## Try it
Each line below has to be output exactly, from first to last.

## Supplied data
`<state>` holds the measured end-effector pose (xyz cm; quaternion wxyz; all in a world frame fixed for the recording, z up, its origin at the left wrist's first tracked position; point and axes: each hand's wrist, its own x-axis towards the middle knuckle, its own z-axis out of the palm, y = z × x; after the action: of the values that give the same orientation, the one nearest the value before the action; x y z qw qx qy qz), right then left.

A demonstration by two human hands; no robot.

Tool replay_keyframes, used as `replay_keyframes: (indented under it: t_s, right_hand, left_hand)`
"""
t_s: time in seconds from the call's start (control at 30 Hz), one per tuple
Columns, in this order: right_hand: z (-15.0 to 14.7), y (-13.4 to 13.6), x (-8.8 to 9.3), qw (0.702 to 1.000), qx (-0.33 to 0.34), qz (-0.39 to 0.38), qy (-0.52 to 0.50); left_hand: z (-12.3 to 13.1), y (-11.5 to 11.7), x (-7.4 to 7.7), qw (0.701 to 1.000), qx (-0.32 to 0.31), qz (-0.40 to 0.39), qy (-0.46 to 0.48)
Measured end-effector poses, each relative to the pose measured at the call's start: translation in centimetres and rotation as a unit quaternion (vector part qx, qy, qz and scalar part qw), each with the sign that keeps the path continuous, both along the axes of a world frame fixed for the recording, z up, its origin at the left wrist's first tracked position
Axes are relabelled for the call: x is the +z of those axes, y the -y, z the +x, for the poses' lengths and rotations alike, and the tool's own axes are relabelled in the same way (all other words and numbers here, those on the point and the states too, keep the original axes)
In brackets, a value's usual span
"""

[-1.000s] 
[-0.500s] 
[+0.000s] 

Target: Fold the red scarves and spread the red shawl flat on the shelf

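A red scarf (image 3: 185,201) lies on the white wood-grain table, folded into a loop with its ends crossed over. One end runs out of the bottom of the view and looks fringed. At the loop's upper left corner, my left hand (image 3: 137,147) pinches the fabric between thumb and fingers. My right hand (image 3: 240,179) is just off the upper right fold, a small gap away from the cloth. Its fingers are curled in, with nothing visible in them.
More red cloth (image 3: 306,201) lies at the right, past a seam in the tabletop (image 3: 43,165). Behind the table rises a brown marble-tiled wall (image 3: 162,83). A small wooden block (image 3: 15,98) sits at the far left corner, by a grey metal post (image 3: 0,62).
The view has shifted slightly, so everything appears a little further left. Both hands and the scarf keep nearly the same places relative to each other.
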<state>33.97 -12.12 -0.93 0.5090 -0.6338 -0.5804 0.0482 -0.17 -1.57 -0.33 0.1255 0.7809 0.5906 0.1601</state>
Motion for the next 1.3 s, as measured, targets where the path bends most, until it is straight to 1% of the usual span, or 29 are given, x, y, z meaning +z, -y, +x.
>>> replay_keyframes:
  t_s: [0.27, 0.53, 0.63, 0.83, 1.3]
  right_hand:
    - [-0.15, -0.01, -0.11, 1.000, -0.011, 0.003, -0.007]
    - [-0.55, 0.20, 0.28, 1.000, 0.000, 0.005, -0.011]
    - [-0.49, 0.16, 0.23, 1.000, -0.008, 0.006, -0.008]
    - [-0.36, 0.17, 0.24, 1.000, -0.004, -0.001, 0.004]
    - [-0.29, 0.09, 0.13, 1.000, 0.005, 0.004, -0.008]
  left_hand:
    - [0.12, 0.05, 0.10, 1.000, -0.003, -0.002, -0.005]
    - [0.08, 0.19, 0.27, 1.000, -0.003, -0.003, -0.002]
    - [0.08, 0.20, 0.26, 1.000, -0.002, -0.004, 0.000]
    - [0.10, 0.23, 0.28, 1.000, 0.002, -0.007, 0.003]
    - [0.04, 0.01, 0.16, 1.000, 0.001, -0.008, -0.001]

## The answer
`<state>` holds the measured end-effector pose (xyz cm; quaternion wxyz; all in a world frame fixed for the recording, z up, its origin at the left wrist's first tracked position; point and axes: each hand's wrist, its own x-axis towards the middle knuckle, its own z-axis out of the palm, y = z × x; after the action: of the values that give the same orientation, the one nearest the value before the action; x y z qw qx qy qz), right then left.

A demonstration by two human hands; no robot.

Tool replay_keyframes, used as `replay_keyframes: (indented under it: t_s, right_hand, left_hand)`
"""
t_s: time in seconds from the call's start (control at 30 Hz), one per tuple
Columns, in this order: right_hand: z (-15.0 to 14.7), y (-13.4 to 13.6), x (-8.8 to 9.3), qw (0.702 to 1.000), qx (-0.33 to 0.34), qz (-0.39 to 0.38), qy (-0.52 to 0.50); left_hand: z (-12.3 to 13.1), y (-11.5 to 11.7), x (-7.4 to 7.7), qw (0.701 to 1.000), qx (-0.32 to 0.31), qz (-0.40 to 0.39), qy (-0.46 to 0.48)
Measured end-effector poses, each relative to the pose measured at the call's start: translation in centimetres and rotation as a unit quaternion (vector part qx, qy, qz and scalar part qw), each with the sign that keeps the path continuous, both along the axes of a world frame fixed for the recording, z up, its origin at the left wrist's first tracked position
Axes are relabelled for the call: x is the +z of those axes, y the -y, z the +x, for the poses' lengths and rotations alike, and the tool's own axes are relabelled in the same way (all other words and numbers here, those on the point and the states too, keep the original axes)
In brackets, a value's usual span
"""

[-1.000s] 
[-0.500s] 
[+0.000s] 

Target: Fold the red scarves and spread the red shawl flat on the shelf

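A red scarf (image 3: 185,201) lies on the white wood-grain table, folded into a loop with its ends crossed over. One end runs out of the bottom of the view and looks fringed. At the loop's upper left corner, my left hand (image 3: 137,147) pinches the fabric between thumb and fingers. My right hand (image 3: 240,179) is just off the upper right fold, a small gap away from the cloth. Its fingers are curled in, with nothing visible in them.
More red cloth (image 3: 306,201) lies at the right, past a seam in the tabletop (image 3: 43,165). Behind the table rises a brown marble-tiled wall (image 3: 162,83). A small wooden block (image 3: 15,98) sits at the far left corner, by a grey metal post (image 3: 0,62).
The view has shifted slightly, so everything appears a little further left. Both hands and the scarf keep nearly the same places relative to each other.
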<state>33.97 -12.12 -0.93 0.5090 -0.6338 -0.5804 0.0482 -0.17 -1.57 -0.33 0.1255 0.7809 0.5906 0.1601</state>
Motion for the next 1.3 s, as measured, targets where the path bends most, until it is straight to 1% of the usual span, or 29 are given, x, y, z meaning +z, -y, +x.
>>> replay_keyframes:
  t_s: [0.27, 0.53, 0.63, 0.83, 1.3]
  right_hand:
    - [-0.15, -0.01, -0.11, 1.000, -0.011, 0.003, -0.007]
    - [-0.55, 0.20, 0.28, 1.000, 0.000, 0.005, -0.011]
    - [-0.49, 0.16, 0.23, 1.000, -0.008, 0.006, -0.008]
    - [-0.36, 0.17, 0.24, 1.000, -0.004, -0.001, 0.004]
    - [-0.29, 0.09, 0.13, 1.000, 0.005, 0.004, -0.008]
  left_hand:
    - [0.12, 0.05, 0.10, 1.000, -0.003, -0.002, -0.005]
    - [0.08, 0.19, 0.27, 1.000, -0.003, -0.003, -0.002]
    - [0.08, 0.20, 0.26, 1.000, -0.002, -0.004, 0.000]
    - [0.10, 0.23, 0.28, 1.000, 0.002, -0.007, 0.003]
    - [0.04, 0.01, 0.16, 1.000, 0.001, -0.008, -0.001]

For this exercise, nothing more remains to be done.